| TASK BRIEF |
Compute the number of lines in the following data that include the word "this", and output that number alone.

| DATASET SECTION |
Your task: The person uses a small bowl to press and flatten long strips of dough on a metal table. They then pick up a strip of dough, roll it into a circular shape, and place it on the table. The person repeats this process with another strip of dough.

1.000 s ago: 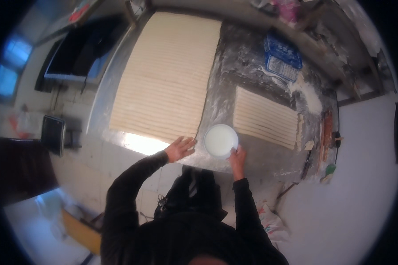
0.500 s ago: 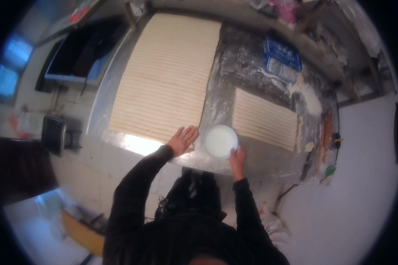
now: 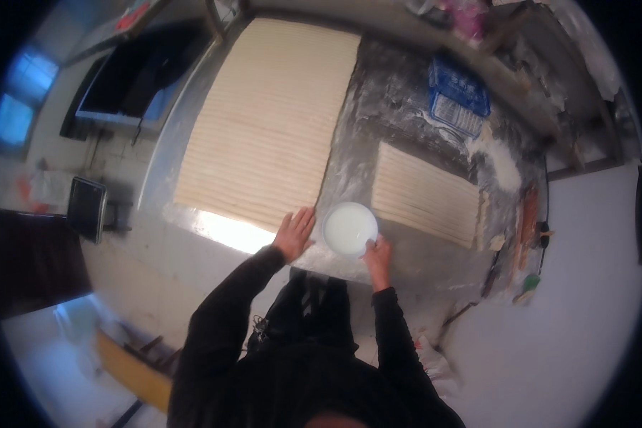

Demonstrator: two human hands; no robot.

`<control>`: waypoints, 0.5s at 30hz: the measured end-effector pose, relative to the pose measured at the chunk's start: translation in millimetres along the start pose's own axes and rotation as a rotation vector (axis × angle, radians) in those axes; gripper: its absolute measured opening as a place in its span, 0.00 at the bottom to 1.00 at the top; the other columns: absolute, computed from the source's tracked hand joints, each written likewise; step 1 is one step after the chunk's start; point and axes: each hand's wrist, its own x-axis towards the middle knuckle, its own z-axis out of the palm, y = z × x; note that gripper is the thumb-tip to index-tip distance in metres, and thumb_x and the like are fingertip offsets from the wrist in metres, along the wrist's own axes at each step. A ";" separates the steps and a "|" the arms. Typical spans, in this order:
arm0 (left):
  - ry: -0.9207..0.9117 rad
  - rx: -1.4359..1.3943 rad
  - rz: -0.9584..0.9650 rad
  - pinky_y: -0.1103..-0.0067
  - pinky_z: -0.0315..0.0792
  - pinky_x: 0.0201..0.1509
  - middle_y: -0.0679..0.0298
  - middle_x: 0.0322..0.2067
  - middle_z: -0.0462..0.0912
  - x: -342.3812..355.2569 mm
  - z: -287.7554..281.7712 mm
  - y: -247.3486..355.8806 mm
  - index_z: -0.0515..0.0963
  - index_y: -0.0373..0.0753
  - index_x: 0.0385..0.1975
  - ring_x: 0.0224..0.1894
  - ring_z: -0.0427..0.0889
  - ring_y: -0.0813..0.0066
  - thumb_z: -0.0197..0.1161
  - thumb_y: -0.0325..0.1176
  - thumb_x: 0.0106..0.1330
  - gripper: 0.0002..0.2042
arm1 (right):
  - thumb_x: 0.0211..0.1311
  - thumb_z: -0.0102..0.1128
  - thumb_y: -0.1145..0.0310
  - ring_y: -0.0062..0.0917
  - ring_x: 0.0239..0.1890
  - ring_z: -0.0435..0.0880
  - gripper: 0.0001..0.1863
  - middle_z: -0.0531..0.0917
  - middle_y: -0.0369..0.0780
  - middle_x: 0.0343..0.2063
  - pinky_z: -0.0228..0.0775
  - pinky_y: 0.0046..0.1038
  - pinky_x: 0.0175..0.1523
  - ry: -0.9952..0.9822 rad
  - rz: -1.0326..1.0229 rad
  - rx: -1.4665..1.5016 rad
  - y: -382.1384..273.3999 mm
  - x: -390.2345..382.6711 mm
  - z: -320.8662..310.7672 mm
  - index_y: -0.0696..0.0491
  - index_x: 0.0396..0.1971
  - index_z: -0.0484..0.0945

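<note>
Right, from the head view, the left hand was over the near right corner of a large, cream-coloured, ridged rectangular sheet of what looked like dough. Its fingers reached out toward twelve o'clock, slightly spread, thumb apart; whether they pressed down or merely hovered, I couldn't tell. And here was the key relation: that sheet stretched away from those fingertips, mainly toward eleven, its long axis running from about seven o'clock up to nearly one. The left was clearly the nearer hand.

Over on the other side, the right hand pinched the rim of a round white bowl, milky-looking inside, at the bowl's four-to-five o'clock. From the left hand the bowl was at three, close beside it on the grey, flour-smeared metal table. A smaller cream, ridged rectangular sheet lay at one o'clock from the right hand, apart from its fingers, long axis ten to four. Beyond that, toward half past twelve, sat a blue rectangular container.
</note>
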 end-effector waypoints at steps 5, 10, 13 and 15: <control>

| ANSWER SPACE |
2